→ Records for this exercise
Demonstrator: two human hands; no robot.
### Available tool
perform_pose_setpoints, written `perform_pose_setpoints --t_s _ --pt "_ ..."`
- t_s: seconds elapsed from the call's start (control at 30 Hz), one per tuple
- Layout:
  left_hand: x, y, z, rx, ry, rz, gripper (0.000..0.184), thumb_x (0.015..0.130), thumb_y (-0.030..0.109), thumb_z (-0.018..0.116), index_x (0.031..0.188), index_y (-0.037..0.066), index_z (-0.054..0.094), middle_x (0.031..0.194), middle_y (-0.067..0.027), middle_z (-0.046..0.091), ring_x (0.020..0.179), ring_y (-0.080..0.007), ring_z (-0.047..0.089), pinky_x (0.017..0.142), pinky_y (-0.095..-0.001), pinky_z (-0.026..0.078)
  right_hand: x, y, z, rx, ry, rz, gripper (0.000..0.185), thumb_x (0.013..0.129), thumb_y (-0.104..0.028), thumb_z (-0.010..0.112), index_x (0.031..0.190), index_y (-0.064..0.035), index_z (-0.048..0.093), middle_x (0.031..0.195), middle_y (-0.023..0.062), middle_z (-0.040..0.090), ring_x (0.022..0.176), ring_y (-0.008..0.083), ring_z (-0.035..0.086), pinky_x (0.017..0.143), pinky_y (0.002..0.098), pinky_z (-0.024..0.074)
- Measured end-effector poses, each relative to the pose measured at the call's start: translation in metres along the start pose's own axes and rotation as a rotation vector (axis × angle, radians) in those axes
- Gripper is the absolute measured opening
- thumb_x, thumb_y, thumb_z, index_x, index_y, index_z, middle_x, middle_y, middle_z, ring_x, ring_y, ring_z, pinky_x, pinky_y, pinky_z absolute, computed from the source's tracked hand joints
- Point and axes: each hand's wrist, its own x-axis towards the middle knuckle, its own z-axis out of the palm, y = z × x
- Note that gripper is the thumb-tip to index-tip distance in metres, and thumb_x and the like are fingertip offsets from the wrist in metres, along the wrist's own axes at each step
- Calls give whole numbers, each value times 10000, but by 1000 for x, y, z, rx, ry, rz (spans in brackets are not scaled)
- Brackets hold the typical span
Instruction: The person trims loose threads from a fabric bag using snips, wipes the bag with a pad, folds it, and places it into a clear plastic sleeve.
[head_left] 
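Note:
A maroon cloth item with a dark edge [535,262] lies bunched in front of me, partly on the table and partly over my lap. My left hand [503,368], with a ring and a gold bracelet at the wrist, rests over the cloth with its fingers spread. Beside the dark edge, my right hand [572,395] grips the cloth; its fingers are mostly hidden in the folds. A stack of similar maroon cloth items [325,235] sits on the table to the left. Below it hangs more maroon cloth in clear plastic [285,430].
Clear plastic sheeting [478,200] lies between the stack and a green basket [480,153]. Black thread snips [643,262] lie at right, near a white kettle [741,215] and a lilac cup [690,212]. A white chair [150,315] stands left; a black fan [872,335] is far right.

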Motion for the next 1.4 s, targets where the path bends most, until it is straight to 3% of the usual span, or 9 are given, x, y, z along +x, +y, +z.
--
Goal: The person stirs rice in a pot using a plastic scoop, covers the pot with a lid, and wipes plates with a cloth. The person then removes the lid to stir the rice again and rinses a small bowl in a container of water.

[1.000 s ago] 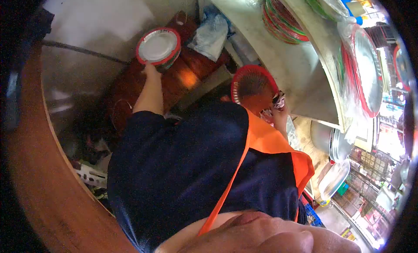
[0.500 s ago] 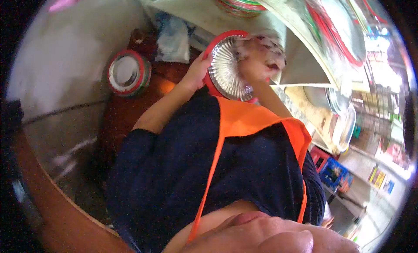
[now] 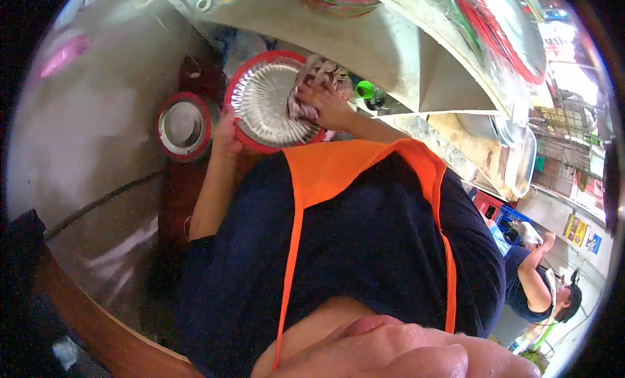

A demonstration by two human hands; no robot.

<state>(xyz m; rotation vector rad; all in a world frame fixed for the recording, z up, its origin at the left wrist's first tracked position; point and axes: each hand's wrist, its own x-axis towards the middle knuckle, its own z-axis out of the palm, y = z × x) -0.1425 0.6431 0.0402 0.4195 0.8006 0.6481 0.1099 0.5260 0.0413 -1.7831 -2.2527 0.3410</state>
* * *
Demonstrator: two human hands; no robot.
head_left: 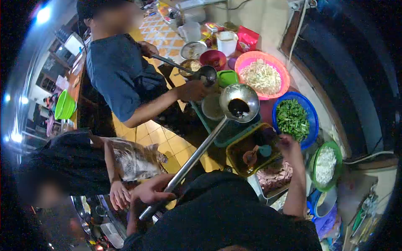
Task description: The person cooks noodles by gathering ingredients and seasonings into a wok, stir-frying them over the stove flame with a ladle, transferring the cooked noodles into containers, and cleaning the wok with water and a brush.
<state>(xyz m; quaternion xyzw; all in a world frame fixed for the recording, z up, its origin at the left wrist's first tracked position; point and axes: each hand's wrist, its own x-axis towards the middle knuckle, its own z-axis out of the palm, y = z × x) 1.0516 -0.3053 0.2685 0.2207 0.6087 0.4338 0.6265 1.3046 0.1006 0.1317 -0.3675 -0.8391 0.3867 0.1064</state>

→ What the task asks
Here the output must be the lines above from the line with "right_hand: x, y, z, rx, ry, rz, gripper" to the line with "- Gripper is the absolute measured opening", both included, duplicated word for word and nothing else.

→ Solution for this task
  right_hand: x, y, z, rx, ry, rz, gripper (0.000..0.185), thumb_x (0.013..0.129), thumb_y (-0.104..0.028), thumb_z (-0.010..0.112), index_x (0.031..0.190), index_y (-0.064..0.035), index_z (-0.048..0.093), middle_x (0.031..0.195), middle_y (-0.023..0.062), middle_z (-0.040..0.090), ring_x (0.022..0.176), ring_y (-0.008..0.083), ring_z (-0.035..0.086), pinky_x (0.017..0.143), pinky_y (0.002..0.098), pinky_z (-0.024..0.074)
- Measured end-effector poses, each relative to the pose measured at the call's start: translation in metres along the start pose's own axes and rotation as a rotation vector (axis × angle, radians) in those axes
- Gripper is the absolute measured opening

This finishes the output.